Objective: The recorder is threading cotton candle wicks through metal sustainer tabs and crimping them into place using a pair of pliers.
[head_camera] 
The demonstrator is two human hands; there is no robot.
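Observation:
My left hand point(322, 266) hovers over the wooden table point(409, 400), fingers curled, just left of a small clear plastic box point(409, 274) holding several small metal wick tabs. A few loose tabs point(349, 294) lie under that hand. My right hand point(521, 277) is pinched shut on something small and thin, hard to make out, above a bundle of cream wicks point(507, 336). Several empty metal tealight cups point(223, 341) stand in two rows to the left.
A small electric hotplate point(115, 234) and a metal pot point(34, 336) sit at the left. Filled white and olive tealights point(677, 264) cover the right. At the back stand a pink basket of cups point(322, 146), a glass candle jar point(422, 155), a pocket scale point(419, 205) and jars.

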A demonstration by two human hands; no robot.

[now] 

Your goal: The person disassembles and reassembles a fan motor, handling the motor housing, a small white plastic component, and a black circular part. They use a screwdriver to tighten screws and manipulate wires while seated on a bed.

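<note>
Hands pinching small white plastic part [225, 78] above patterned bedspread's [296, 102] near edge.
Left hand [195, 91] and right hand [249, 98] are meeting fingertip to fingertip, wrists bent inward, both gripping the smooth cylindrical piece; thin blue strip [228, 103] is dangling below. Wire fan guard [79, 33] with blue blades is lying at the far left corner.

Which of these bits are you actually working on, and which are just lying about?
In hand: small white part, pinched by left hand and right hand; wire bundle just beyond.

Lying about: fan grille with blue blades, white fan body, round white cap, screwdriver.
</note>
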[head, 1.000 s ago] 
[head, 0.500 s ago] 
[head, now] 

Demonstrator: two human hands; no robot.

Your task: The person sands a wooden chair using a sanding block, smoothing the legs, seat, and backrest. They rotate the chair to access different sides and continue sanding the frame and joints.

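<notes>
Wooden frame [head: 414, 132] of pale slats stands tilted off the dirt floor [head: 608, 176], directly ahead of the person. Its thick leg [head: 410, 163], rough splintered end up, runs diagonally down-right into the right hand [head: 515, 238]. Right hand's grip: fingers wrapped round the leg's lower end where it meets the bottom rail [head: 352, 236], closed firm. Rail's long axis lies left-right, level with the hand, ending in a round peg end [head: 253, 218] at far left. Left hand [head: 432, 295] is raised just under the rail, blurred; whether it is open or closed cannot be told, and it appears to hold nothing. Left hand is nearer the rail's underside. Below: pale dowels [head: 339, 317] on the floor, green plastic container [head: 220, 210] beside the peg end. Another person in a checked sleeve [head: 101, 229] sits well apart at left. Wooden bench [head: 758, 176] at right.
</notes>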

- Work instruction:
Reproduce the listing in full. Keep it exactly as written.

- Output for this exercise:
Objective: The recorder is threading cotton candle wicks through metal sustainer tabs and crimping them into place using a pair of pliers.
[head_camera] 
The demonstrator is two human hands; there is no robot.
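Observation:
My left hand point(322, 266) hovers over the wooden table point(409, 400), fingers curled, just left of a small clear plastic box point(409, 274) holding several small metal wick tabs. A few loose tabs point(349, 294) lie under that hand. My right hand point(521, 277) is pinched shut on something small and thin, hard to make out, above a bundle of cream wicks point(507, 336). Several empty metal tealight cups point(223, 341) stand in two rows to the left.
A small electric hotplate point(115, 234) and a metal pot point(34, 336) sit at the left. Filled white and olive tealights point(677, 264) cover the right. At the back stand a pink basket of cups point(322, 146), a glass candle jar point(422, 155), a pocket scale point(419, 205) and jars.
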
A demonstration by two human hands; no robot.

[now] 

Your goal: The person disassembles and reassembles a fan motor, handling the motor housing, a small white plastic component, and a black circular part. They use a screwdriver to tighten screws and manipulate wires while seated on a bed.

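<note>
Hands pinching small white plastic part [225, 78] above patterned bedspread's [296, 102] near edge.
Left hand [195, 91] and right hand [249, 98] are meeting fingertip to fingertip, wrists bent inward, both gripping the smooth cylindrical piece; thin blue strip [228, 103] is dangling below. Wire fan guard [79, 33] with blue blades is lying at the far left corner.

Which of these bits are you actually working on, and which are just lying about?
In hand: small white part, pinched by left hand and right hand; wire bundle just beyond.

Lying about: fan grille with blue blades, white fan body, round white cap, screwdriver.
</note>
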[head, 1.000 s ago] 
[head, 0.500 s ago] 
[head, now] 

Demonstrator: two human hands; no robot.

Your task: The person sands a wooden chair using a sanding block, smoothing the legs, seat, and backrest. They rotate the chair to access different sides and continue sanding the frame and joints.

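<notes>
Wooden frame [head: 414, 132] of pale slats stands tilted off the dirt floor [head: 608, 176], directly ahead of the person. Its thick leg [head: 410, 163], rough splintered end up, runs diagonally down-right into the right hand [head: 515, 238]. Right hand's grip: fingers wrapped round the leg's lower end where it meets the bottom rail [head: 352, 236], closed firm. Rail's long axis lies left-right, level with the hand, ending in a round peg end [head: 253, 218] at far left. Left hand [head: 432, 295] is raised just under the rail, blurred; whether it is open or closed cannot be told, and it appears to hold nothing. Left hand is nearer the rail's underside. Below: pale dowels [head: 339, 317] on the floor, green plastic container [head: 220, 210] beside the peg end. Another person in a checked sleeve [head: 101, 229] sits well apart at left. Wooden bench [head: 758, 176] at right.
</notes>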

The full output has already been given.